La mujer tuvo que cerrar su local por los escraches y todo lo que vivió luego de la muerte del animal. En ese marco, el comercio aún muestra la persiana baja y la vidriera cubierta por bolsas de nylon negro
La tarde del 17 de diciembre pasado Coco, el perro cuya dueña “olvidó” en su automóvil cuando se fue a trabajar al mediodía en un local de calzados ubicado en Corrientes al 600, murió asfixiado. La joven, cuyo nombre, teléfono y domicilio circularon por las redes sociales, en lo que se conoce como doxear (por la difusión pública de información personal), sufrió un calvario. Y ese calvario continúa. Es que la mujer tuvo que cerrar su local, Malala, por los escraches y todo lo que vivió luego de la muerte del animal. En ese marco, según publicó el portal Conclusión, el comercio aún muestra la persiana baja y la vidriera cubierta por bolsas de nylon negro. Es decir, todavía no pudo volver a abrir. Y la polémica se instala nuevamente.
La muerte del animal tuvo amplia difusión y la noticia trascendió, incluso, las fronteras mediáticas de la ciudad. Miembros de asociaciones protectoras le recriminaron el mismo día a la dueña haber dejado al perro en el automóvil.

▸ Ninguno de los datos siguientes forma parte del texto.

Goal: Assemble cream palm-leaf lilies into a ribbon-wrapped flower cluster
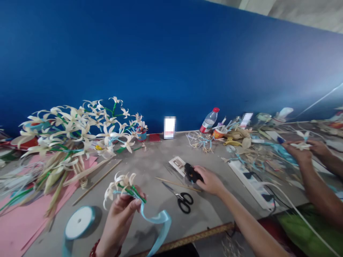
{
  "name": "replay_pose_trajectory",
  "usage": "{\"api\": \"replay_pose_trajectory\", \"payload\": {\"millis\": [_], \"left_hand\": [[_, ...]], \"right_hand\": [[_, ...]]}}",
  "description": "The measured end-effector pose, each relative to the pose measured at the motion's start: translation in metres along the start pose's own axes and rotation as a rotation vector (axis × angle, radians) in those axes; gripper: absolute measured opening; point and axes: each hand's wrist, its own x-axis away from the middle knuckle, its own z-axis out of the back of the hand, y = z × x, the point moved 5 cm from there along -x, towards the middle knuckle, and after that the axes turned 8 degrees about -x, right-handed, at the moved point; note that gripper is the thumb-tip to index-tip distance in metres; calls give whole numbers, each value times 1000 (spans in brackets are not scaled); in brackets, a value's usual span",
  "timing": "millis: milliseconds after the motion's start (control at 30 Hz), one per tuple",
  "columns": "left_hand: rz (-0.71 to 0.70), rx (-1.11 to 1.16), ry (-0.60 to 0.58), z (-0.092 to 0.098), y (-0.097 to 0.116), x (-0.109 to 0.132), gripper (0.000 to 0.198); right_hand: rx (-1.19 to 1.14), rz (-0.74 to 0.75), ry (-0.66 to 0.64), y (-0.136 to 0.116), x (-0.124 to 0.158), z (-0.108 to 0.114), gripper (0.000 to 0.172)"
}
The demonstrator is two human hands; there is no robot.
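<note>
Your left hand (120, 210), at the near side of the worktop (150, 166), has its fingers closed in a pinch on the stems of a small bunch of white flowers (124, 182). The bunch is held tilted, blooms toward the left, its green-wrapped stem ends toward the right. A light-blue ribbon (163, 219) curls from the stems down past the near edge.

Your right hand (210, 180) reaches to the middle of the worktop; its fingers and thumb lie on either side of a dark object (190, 172), whose kind is unclear. You cannot tell from this view how firmly they are closed. The dark object lies against a white packet (177, 165) with brown print. Nearer to you are a thin stick (175, 182) and black-handled scissors (184, 202), blades pointing up and left.

To the left of your left hand stands a ribbon roll (79, 222); beyond it spreads a large cluster of white flowers (80, 125). To the right, past a white power strip (248, 182), a co-worker's hand (300, 152) holds a single white flower (300, 145).
</note>
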Motion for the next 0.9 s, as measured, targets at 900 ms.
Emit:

“Es un típico caso de maltrato animal”, dijo entonces a Conclusión Viviana, de la Protectora Rosario. En el caso tuvo que intervenir la policía, con su Brigada Ecológica, que abrió el automóvil y sacó al animal muerto.
El abogado de la familia propietaria del local, en el que trabajaba la dueña de Coco, explicó aquella tarde que se trató de “un accidente”. La chica terminó esa noche en la comisaría 2ª, donde le tomaron los datos para formarle causa por la ley que protege a los animales del maltrato humano.
A 20 días del episodio, el comercio permanece cerrado. Al día siguiente de la muerte del animal personas desconocidas escribieron leyendas sobre la pared del local: “Cómo podés matar a tu perro”, decía una, garabateada con birome. “Cerrado por irresponsables”, afirmaba un cartel pintado a mano sobre un cartón, y colocado en la puerta de ingreso al inmueble, junto al que estaba desde antes y dice: “Golpee y aguardo, no empuje”.
Según publicó Conclusión, “tuvieron que cerrar por todo lo que les pasó” luego de la muerte del animal. El comercio, de carácter familiar, muestra la persiana baja y la vidriera cubierta por bolsas de nylon negro. “La familia se quedó sin ingresos”, dijo un allegado, aunque no explicó si el cierre es temporal o definitivo.
Como fuere, el episodio de la muerte del perro afectó su derecho a ejercer el comercio, por la difusión pública que tuvo y la virulencia de las respuestas a lo ocurrido.
El abogado de la familia explicó el 17 de diciembre que la ley que protege a los animales del maltrato humano sanciona los casos “dolosos”. Es decir, intencionales. Y evaluó que ese no fue el caso de su clienta.